*** Opening DATA LISTING ***

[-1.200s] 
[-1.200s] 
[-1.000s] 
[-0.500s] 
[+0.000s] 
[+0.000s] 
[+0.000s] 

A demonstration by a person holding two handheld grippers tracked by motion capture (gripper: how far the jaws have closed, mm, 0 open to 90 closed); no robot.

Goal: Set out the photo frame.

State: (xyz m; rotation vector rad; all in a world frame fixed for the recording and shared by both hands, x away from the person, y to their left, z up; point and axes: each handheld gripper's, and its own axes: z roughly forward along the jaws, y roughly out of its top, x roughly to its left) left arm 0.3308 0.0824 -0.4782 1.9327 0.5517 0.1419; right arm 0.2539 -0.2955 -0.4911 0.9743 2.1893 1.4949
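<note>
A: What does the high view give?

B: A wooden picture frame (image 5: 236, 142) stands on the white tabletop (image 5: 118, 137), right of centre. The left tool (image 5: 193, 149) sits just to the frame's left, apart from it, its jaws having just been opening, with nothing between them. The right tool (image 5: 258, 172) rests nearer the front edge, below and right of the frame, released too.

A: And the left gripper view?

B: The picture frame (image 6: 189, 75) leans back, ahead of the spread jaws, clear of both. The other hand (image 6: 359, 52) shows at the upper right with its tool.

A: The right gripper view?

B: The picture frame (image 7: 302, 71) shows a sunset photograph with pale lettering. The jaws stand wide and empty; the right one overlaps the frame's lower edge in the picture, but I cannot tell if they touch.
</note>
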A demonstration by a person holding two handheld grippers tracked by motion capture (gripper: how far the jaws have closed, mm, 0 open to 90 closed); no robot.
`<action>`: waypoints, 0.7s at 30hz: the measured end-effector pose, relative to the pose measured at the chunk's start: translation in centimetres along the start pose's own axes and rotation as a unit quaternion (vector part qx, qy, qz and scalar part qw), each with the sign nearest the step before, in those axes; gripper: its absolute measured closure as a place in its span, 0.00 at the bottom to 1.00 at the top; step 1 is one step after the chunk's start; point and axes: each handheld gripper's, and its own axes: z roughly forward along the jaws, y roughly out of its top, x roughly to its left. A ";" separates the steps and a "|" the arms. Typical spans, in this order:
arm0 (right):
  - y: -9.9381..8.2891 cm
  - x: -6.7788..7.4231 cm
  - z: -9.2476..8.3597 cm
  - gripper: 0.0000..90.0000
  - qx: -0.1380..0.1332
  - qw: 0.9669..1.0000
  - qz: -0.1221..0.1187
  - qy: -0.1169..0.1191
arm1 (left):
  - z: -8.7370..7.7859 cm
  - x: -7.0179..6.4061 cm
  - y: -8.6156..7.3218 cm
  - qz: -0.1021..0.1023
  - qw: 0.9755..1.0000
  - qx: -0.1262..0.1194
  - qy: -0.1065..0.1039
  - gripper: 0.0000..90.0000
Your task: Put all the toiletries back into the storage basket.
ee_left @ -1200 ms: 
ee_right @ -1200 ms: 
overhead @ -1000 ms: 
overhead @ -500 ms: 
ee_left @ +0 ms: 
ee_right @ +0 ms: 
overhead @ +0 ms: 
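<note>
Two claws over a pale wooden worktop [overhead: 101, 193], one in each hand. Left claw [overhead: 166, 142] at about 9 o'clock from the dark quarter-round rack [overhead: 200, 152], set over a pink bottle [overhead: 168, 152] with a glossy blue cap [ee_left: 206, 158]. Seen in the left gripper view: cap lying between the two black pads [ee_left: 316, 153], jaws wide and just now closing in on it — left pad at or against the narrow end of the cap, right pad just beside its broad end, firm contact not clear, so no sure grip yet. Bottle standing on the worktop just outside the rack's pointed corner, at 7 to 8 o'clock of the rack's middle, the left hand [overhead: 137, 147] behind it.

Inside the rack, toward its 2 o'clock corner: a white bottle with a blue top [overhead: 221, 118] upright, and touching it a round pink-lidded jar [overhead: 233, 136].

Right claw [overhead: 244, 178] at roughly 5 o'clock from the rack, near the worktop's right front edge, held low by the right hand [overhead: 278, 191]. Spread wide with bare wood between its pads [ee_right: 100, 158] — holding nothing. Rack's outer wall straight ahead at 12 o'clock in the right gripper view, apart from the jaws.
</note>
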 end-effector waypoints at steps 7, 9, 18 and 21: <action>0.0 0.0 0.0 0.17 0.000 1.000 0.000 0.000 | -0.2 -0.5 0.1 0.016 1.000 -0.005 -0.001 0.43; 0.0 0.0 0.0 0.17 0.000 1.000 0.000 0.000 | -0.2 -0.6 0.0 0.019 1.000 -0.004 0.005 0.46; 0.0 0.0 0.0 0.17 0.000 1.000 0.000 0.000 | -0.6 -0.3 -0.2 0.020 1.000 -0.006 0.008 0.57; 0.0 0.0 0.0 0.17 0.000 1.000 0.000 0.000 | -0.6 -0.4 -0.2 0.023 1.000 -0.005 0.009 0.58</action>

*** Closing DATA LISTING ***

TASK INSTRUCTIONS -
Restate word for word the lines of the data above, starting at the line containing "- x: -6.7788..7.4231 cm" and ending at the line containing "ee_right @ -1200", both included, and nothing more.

EXERCISE RESPONSE -
  - x: -6.7788..7.4231 cm
  - z: -9.2476..8.3597 cm
  - gripper: 0.0000..90.0000
  - qx: -0.1380..0.1332
  - qw: 0.9669..1.0000
  - qz: -0.1221..0.1187
  - qy: -0.1169..0.1191
arm1 (left):
  - z: -8.7370..7.7859 cm
  - x: -7.0179..6.4061 cm
  - y: -8.6156..7.3218 cm
  - qz: -0.1021..0.1023
  - qw: 0.9755..1.0000
  - qx: -0.1262..0.1194
  - qy: -0.1065..0.1039
  - gripper: 0.0000..90.0000
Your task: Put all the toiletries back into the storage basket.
ee_left @ -1200 ms: 
ee_right @ -1200 ms: 

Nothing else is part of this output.